→ PROBLEM TO WORK ON: For each line below that holds "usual", return the line as it stands.

#####

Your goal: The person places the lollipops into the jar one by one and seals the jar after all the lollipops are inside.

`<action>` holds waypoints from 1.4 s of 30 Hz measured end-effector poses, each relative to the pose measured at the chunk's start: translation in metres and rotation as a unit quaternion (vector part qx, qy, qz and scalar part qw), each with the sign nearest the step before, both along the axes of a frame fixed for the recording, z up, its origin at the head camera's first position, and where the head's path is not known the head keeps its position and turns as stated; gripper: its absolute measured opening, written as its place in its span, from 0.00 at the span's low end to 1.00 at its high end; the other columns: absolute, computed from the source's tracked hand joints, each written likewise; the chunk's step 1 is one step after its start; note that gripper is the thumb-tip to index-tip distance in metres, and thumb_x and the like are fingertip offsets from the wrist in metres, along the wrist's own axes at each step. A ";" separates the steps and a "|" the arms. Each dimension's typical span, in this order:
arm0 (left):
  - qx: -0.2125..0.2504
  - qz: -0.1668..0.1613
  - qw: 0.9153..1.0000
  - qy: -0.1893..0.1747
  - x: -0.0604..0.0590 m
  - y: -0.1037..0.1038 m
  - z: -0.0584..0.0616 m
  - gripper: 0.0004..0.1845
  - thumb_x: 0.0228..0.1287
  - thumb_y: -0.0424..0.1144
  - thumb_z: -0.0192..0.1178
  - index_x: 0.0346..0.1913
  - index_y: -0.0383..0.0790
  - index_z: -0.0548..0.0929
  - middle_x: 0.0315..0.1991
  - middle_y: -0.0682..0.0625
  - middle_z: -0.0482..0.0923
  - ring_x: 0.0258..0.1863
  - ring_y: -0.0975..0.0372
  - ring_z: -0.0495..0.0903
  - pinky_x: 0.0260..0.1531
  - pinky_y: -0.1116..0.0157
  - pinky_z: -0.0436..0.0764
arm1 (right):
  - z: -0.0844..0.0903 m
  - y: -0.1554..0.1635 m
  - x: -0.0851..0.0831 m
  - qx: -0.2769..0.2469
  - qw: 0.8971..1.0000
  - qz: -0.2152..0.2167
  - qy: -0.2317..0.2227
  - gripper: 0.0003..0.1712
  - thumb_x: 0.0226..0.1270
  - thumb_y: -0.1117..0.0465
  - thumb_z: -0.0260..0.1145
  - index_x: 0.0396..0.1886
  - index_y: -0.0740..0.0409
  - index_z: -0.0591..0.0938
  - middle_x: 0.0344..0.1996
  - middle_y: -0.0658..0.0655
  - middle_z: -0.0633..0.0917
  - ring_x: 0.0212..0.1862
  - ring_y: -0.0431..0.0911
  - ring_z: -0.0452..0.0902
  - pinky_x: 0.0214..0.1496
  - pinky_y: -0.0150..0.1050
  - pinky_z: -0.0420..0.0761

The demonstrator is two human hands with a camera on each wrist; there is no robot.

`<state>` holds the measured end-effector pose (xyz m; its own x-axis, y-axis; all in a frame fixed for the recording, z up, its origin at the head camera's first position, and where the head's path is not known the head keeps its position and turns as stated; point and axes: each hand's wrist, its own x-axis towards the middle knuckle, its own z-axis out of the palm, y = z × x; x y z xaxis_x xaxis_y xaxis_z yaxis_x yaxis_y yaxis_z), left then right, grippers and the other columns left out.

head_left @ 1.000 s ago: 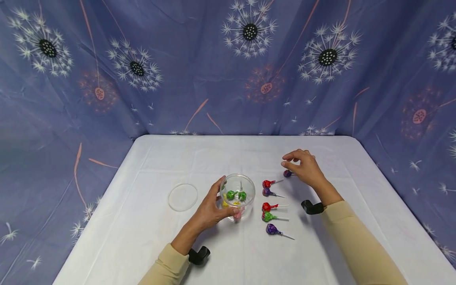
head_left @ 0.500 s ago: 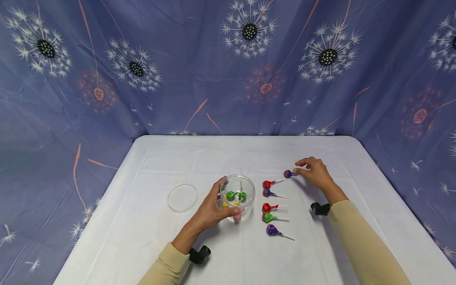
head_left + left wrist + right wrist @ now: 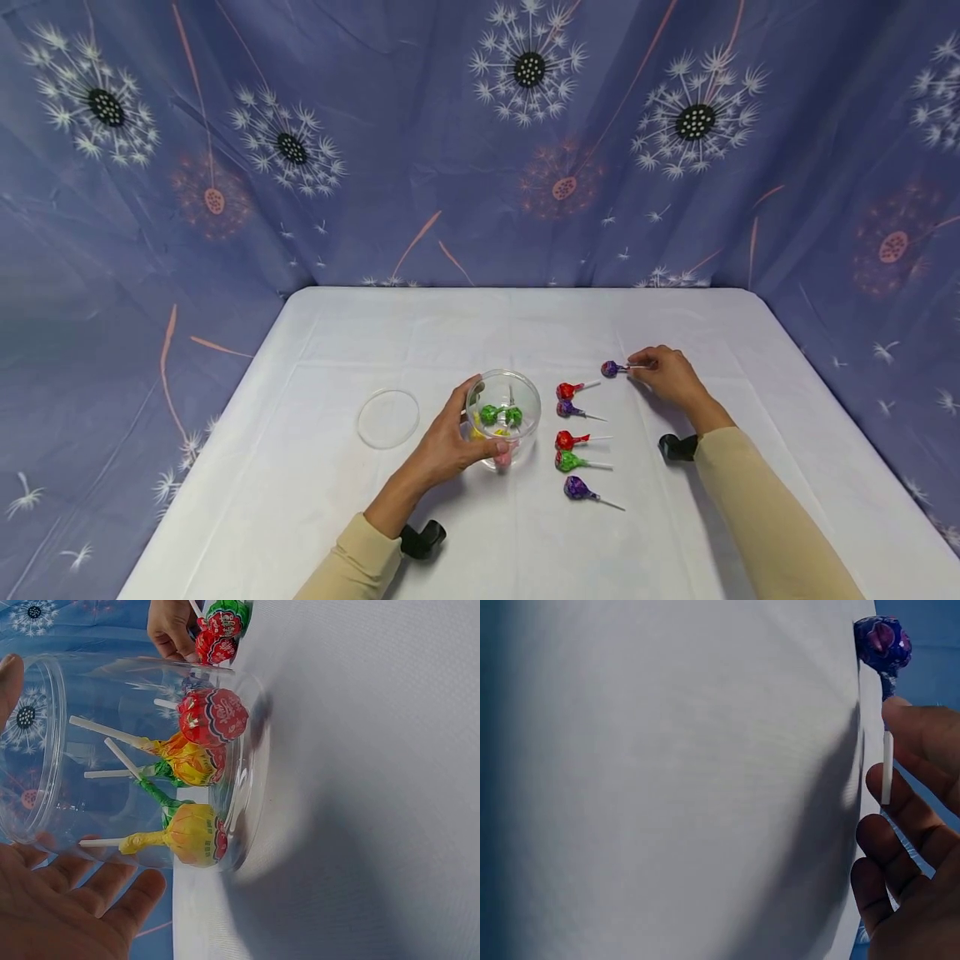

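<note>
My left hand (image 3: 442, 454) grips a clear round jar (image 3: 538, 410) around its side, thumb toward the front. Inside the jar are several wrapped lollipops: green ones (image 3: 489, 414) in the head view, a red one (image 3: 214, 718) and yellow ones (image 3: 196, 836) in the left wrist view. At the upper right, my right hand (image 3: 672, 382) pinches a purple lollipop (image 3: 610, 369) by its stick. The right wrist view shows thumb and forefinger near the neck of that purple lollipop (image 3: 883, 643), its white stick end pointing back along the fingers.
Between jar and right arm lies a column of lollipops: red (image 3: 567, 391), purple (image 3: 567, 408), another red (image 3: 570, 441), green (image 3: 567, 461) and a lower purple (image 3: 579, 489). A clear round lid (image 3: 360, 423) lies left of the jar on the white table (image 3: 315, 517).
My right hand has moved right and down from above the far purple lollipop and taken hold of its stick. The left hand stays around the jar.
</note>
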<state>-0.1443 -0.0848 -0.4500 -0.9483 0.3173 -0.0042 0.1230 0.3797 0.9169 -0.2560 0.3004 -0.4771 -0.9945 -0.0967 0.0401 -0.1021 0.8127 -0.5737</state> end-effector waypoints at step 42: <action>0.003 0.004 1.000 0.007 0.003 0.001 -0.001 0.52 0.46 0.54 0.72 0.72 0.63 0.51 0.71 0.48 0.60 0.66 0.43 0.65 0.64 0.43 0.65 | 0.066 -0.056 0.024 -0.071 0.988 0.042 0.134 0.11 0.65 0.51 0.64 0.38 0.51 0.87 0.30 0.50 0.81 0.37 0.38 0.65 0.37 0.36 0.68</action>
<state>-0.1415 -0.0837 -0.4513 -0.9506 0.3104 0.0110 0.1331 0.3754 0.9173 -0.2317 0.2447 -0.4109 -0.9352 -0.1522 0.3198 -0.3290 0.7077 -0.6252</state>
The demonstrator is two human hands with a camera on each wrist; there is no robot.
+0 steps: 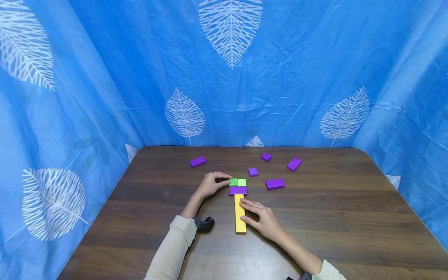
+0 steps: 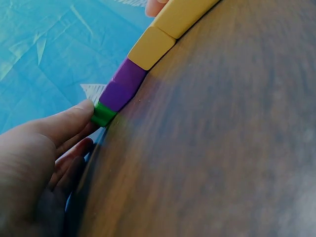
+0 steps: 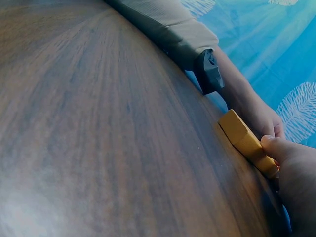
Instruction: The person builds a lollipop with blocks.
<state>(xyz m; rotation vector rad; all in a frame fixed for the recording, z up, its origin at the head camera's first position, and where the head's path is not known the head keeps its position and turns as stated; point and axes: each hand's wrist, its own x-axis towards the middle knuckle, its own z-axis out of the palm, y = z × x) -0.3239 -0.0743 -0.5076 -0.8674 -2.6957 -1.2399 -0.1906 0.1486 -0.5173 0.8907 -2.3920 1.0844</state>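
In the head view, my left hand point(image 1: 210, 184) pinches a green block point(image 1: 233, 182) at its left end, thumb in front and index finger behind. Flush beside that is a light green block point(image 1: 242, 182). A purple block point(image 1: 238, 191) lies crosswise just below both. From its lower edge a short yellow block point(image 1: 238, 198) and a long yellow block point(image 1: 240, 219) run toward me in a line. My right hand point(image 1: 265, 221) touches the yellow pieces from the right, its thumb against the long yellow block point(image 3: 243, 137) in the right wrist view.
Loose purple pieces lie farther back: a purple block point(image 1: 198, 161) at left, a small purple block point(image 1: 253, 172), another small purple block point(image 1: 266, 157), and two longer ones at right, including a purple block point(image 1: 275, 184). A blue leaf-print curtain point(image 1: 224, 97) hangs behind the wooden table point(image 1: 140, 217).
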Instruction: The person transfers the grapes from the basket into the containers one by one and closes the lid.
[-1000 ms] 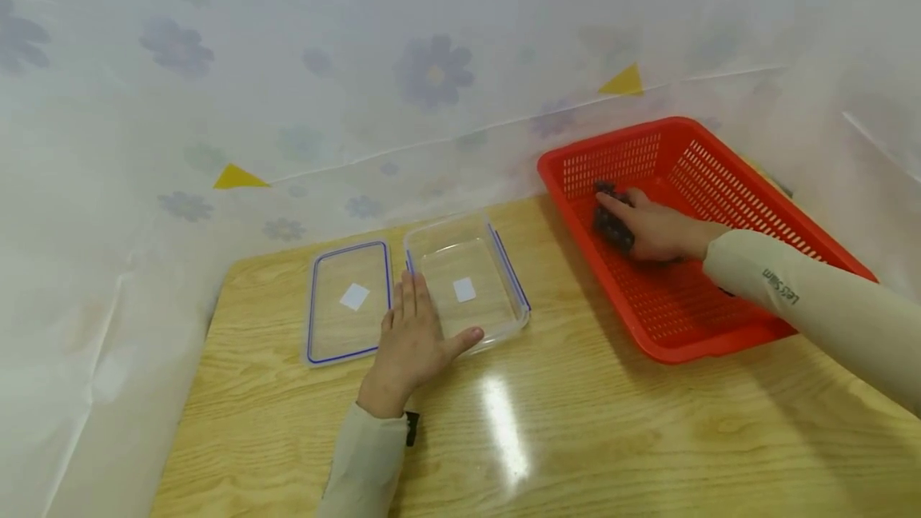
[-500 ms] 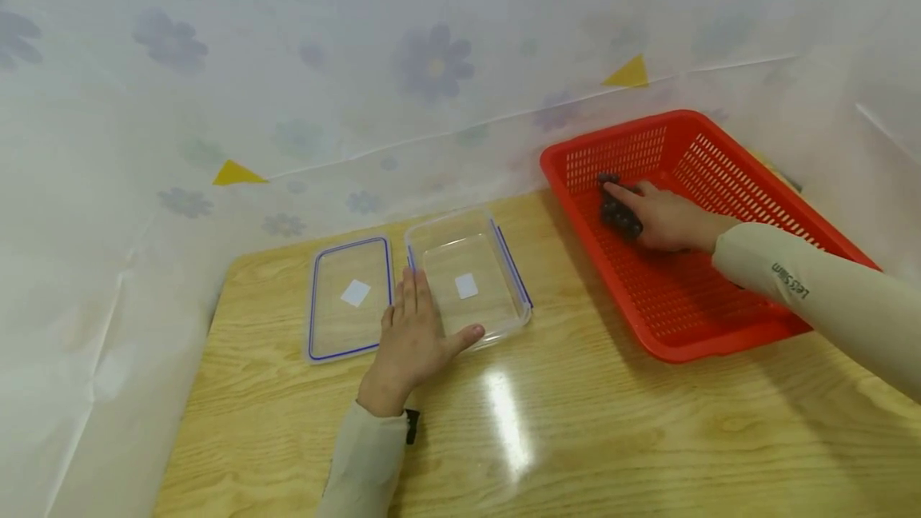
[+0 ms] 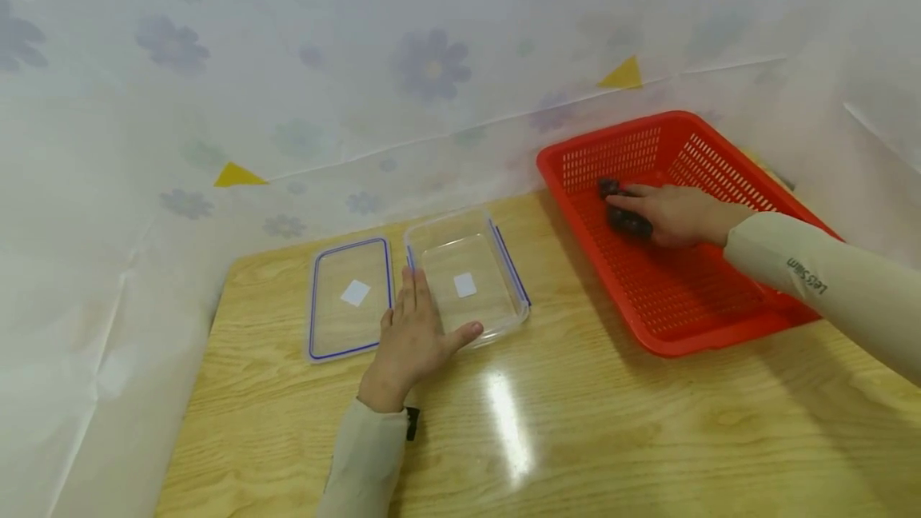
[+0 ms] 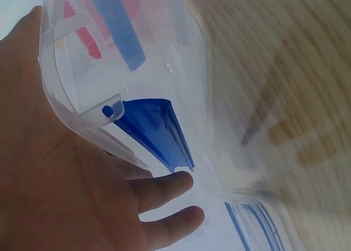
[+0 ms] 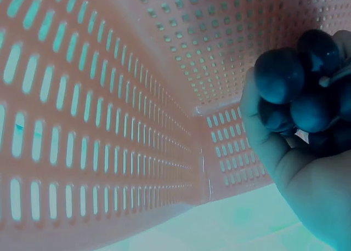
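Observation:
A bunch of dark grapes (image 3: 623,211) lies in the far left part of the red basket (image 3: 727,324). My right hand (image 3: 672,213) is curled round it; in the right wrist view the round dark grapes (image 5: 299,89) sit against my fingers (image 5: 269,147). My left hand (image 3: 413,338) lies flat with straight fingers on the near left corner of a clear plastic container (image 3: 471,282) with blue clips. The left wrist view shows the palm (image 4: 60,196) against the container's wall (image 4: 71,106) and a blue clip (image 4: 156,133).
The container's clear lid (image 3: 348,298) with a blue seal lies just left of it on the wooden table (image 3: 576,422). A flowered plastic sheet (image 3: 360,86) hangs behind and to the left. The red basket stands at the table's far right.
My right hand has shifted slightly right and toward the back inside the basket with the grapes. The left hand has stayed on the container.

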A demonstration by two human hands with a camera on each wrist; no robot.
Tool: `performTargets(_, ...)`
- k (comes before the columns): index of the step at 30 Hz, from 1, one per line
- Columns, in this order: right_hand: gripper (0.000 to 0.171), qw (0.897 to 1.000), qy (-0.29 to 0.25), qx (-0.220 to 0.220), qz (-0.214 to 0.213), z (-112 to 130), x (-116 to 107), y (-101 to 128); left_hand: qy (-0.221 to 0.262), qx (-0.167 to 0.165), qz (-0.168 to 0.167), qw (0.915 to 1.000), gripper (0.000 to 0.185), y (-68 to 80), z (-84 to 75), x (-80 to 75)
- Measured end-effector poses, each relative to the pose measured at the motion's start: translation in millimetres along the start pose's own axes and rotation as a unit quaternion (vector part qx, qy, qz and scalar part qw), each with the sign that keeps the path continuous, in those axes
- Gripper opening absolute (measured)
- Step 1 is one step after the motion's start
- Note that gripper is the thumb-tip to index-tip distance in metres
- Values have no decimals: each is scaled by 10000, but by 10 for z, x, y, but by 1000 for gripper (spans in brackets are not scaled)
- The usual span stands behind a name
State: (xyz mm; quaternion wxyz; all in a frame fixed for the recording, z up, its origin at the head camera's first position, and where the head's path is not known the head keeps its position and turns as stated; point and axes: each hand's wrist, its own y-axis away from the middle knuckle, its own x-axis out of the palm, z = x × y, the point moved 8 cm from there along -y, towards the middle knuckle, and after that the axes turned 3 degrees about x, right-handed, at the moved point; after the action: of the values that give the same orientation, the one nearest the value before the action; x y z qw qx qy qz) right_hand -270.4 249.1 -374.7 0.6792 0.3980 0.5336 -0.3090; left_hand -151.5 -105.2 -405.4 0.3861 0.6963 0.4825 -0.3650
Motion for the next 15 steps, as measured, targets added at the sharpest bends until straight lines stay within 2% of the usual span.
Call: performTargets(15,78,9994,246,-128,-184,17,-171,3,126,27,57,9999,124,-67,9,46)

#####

→ REPLY TO THE TASK:
- The usual span stands behind a name
Motion for the next 15 steps, as measured, targets added at the sharpest bends until straight lines stay within 2% of the usual span.

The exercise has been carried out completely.